US Supreme Court to Hear Nazi Art Dispute

US Supreme Court to Hear Nazi Art Dispute

The landmark case will determine to what extent US courts can be used to resolve international disputes.

On Monday, the Supreme Court of the United States will hear oral arguments in a 12-year legal dispute over a collection of medieval art sold by Jewish art dealers to the Nazis in 1935 in a case that legal professionals say will have far-reaching consequences for international restitution battles and their ability to be heard in US courts.

The plaintiffs in the case are descendants of two of the four Jewish dealers who bought the 42-artefact Guelph Treasure in 1929 for 7.5 million Reichsmark. The plaintiffs claim that the consortium was coerced into selling the artefacts five years later at a reduced price of 4.25 million Reichsmark as part of the Nazi campaign to strip Germany’s Jewish population of their possessions.

They now demand the return of the treasure, which they value at around $260 million.

The oral arguments will concern whether the plaintiffs can sue in US courts to retrieve the artefacts from the Prussian Cultural Heritage Foundation, which technically owns the Guelph Treasure. The Foundation says that it must adhere to US government principles on art confiscated by the Nazis, under which it has restituted over 2,000 books and 350 pieces of art since 1998. However, it holds that the 1935 sale of the Guelph Treasure to the German state was the result of tough but lawful negotiations.

“The key question we ask is whether a work in our collection was withdrawn from its previous owner as a result of persecution,” said Hermann Parzinger, president of the Prussian Cultural Heritage Foundation, in a statement to the Guardian. In the case of the Guelph Treasure, he said: “Neither was the sale forced, nor was the sale price unfair.”

The Foundation appealed the case to the SCOTUS after two lower courts found in favour of the plaintiffs.

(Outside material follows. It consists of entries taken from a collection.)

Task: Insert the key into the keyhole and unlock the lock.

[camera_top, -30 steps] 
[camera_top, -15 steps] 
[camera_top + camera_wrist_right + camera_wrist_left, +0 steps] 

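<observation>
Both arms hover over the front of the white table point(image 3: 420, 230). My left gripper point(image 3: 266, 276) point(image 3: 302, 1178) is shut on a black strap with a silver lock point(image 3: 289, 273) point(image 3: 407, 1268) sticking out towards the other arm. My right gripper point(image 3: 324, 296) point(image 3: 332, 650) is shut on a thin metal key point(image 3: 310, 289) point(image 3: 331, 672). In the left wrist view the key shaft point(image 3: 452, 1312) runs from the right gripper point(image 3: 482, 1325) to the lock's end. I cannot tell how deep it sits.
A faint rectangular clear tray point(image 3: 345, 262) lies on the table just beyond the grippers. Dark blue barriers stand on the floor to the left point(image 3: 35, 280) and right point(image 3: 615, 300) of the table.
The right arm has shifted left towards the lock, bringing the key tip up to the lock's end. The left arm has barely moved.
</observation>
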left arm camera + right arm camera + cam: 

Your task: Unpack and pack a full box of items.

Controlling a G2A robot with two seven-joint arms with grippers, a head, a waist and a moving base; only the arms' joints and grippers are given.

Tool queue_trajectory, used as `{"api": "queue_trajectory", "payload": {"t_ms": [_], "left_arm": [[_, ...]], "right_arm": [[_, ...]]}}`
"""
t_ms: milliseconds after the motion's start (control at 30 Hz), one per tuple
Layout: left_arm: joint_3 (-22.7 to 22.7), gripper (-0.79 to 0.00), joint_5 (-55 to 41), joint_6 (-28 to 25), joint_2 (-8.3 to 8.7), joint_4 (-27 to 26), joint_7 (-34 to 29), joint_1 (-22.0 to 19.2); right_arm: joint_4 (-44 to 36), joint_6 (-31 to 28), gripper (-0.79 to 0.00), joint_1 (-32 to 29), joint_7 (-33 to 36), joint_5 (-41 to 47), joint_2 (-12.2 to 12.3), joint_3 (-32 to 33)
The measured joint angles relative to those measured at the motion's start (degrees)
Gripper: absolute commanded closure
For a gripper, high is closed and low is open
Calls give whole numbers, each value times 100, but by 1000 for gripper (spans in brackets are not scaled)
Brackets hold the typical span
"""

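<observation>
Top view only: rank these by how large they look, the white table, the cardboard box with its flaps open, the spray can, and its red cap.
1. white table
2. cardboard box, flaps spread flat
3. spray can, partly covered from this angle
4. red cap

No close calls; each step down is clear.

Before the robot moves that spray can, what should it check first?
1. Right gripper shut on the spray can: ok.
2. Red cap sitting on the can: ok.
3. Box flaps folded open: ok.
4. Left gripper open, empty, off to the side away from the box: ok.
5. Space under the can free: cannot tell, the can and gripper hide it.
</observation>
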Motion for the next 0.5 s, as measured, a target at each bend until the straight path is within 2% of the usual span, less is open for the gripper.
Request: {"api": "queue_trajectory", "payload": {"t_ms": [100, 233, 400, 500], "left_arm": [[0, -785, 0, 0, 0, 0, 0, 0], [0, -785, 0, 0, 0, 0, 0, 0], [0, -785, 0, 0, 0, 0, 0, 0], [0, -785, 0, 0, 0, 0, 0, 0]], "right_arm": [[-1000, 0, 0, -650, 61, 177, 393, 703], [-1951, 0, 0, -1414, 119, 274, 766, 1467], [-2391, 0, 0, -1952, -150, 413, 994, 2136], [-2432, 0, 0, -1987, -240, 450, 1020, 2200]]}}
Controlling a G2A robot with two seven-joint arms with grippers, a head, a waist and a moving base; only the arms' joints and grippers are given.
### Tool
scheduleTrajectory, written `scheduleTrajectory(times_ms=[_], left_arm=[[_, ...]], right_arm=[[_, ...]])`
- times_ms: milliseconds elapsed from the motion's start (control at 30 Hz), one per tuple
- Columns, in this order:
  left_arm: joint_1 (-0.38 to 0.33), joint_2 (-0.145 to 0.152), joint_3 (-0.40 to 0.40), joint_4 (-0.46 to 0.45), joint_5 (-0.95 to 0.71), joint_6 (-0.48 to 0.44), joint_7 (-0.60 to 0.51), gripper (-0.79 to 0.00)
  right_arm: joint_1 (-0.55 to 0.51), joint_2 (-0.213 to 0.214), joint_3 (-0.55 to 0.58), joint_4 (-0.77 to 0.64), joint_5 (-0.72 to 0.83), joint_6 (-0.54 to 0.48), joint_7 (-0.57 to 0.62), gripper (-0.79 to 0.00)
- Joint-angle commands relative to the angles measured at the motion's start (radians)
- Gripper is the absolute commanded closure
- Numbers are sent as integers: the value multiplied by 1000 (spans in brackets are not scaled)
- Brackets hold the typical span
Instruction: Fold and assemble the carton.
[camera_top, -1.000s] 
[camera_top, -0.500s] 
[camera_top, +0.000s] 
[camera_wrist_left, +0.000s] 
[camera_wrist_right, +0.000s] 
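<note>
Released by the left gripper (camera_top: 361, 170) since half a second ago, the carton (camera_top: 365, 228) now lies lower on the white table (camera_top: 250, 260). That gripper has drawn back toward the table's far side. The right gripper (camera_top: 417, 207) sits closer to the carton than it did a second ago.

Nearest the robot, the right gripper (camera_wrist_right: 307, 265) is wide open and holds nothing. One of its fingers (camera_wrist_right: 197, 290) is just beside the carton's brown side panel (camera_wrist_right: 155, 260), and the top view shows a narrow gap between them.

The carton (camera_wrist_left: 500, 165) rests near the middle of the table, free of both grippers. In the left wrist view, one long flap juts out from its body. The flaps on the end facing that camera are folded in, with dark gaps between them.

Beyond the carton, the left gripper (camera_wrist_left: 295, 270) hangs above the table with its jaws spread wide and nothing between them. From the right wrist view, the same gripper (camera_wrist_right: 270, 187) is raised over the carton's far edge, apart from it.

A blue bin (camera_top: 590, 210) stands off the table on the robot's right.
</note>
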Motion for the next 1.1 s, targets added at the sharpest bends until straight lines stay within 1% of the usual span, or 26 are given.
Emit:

Some legal observers expect that the court will rule that the case is a matter for the German judiciary – and if it does not, that many more international disputes could be tried before US courts in future.

“It would let foreigners use US courts to sue their own nations for alleged human rights or law-of-war violations that happened in those foreign countries,” suggested Jonathan Freiman of the Prussian Cultural Heritage Foundation.